A Índia, com crescimento médio de 6% ao ano, vai garantindo também essa capacidade de recompensar os investidores internacionais, mais do que a América Latina, que em 2004, seu melhor ano em duas décadas, teve um crescimento médio de 5,5% ao ano.
Pelo menos aqui no Fórum Econômico Mundial há um sentimento generalizado de que esse crescimento medíocre tem diversas razões, mas uma é a mais importante: o baixo índice educacional das populações, o que leva os países a perderem competitividade.
Os recentes indicadores de competitividade internacional mostram que o Brasil caiu oito posições, e o México outras sete, e esta é a maior razão para a América Latina estar fora do foco do Fórum Econômico Mundial: a região está ficando para trás na corrida globalizada.
"Nossos países estão perdendo o momento", lamentou-se o ministro do Desenvolvimento, Luiz Fernando Furlan, ao falar ontem num almoço onde se discutia a capacidade de Brasil e México, as duas maiores economias da América Latina, competirem com China e Índia na batalha por investimentos internacionais. Para o ministro brasileiro, a diferença entre os dois países latino-americanos e Índia e China "é o compromisso de realizar".
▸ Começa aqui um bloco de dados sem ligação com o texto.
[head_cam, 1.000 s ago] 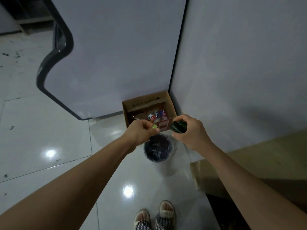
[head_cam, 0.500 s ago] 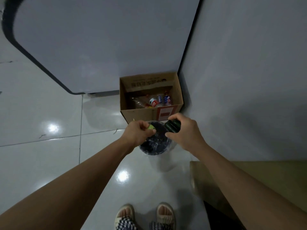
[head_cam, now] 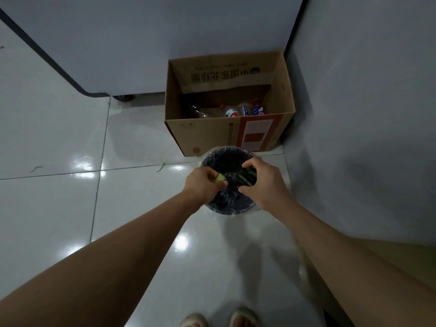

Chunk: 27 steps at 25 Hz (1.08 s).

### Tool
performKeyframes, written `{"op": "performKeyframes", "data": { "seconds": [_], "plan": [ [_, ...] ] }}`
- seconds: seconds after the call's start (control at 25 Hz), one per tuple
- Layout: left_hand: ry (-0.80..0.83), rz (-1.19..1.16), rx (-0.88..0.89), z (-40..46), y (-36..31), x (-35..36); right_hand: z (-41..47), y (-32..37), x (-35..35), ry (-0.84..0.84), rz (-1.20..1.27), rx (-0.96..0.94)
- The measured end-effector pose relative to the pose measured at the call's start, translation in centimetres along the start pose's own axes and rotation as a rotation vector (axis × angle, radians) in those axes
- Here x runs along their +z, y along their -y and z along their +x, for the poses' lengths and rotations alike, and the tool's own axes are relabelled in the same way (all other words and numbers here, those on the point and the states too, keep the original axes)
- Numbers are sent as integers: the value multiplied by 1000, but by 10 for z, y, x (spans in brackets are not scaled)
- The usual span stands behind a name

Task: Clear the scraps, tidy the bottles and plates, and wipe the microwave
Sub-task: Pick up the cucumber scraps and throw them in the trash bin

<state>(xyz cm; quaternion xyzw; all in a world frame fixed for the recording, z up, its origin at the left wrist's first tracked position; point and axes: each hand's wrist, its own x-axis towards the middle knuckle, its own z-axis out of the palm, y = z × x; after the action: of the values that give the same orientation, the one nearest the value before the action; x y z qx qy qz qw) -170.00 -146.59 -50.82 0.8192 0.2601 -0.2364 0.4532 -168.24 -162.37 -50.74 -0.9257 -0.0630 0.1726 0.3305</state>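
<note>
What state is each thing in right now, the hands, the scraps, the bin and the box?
Left hand: over the bin, pinching a light green scrap.
Right hand: over the bin, gripping a dark green scrap.
Bin: upright on the floor, lined with a bag, uncovered.
Box: open at the top, bottles lying inside.

printed characters run across the inner back flap of the cardboard box (head_cam: 226, 76), seen upside down from here and too soft to read with any certainty. the box's front wall carries a red label panel (head_cam: 258, 132) with small print, illegible. the bottles (head_cam: 245, 110) inside show coloured labels, their wording too blurred to make out.
</note>
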Motion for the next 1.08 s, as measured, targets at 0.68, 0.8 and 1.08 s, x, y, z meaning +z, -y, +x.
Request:
{"op": "performKeyframes", "data": {
  "seconds": [0.68,0.8,1.08],
  "plan": [
    [-47,381,271,88,54,45,53,-76,92,87,-103,52],
    [-35,390,268,67,42,32,40,-60,70,128,-110,51],
    [45,436,213,-16,-14,-27,-8,15,-12,203,-169,11]
  ]
}}
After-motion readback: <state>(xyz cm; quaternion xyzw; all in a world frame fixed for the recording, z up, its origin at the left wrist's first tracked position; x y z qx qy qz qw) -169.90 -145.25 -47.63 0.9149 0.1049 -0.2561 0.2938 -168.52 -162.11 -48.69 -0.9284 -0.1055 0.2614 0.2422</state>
Furlan admitiu que embora as economias sejam semelhantes em tamanho, a rapidez da Índia é maior que a de Brasil e México. Mas lembrou as vantagens competitivas que o Brasil teria a explorar. Não temos ajustes a fazer em nossa cultura com relação à União Européia e aos Estados Unidos; temos paz em nossas fronteiras, uma alusão aos problemas da Índia com o Paquistão; temos uma única língua e uma única nacionalidade (ao contrário de Índia e China, cada qual com seus problemas de divisões em castas ou disputas, no caso da China, com Taiwan).
Furlan destacou o fato de termos uma democracia consolidada, e ativos que são estratégicos a longo prazo, como um dos maiores reservatórios de água do mundo e como patrimônio fontes de energia como petróleo, gás, e alternativas como os biocombustíveis, especialmente o etanol.
Essa nossa vantagem competitiva na questão da energia é ressaltada por diversos empresários presentes aqui no Fórum Econômico Mundial, como José Grubischi Filho, da Brasken. Ele, que foi um dos debatedores, tem uma visão crítica do que está sendo feito em termos de reformas no Brasil, que considera insuficientes. Mas é otimista em relação à capacidade de competição brasileira em diversos setores, entre eles o da energia, destacando o álcool como combustível alternativo de valor internacional.
Ele acha que faltam aos líderes da América Latina projetos ambiciosos, diz que o Brasil avança moderadamente, mas acredita que o país está no caminho certo e voltará a ser um destaque positivo no mundo globalizado.
Para além das campanhas de marketing, o ministro Furlan admitiu que o Brasil não está crescendo o suficiente, e não realizou todas as reformas de que necessita. Mas disse que as dificuldades de aprovar as reformas no Congresso fazem parte do processo democrático: "Com quinze partidos atuando no Congresso, fica mais difícil. Mas é assim mesmo", resignou-se Furlan.
Durante os debates, houve a constatação de que a América Latina está fora das grandes discussões deste ano em Davos, e o ex-presidente do México Ernesto Zedillo definiu o espírito geral como de depressão, mas tentou ver o lado bom da situação ao dizer que "já estivemos como protagonistas aqui em Davos pelos motivos errados, e agora pelo menos não estamos sendo criticados".
Houve uma reação ao que parecia ser uma excessiva complacência com resultados medíocres, mas a verdade é que tanto Brasil quanto o México estão em situações semelhantes: não têm nenhuma grande crise, e não têm também nenhum grande resultado para mostrar ao mundo. Quem definiu bem a situação foi o moderador do debate, Felipe Larrain Bascunan, professor de economia da Universidade Católica do Chile, que disse que esperava que a região estivesse "em transição para fazer barulho aqui em Davos pelas boas razões".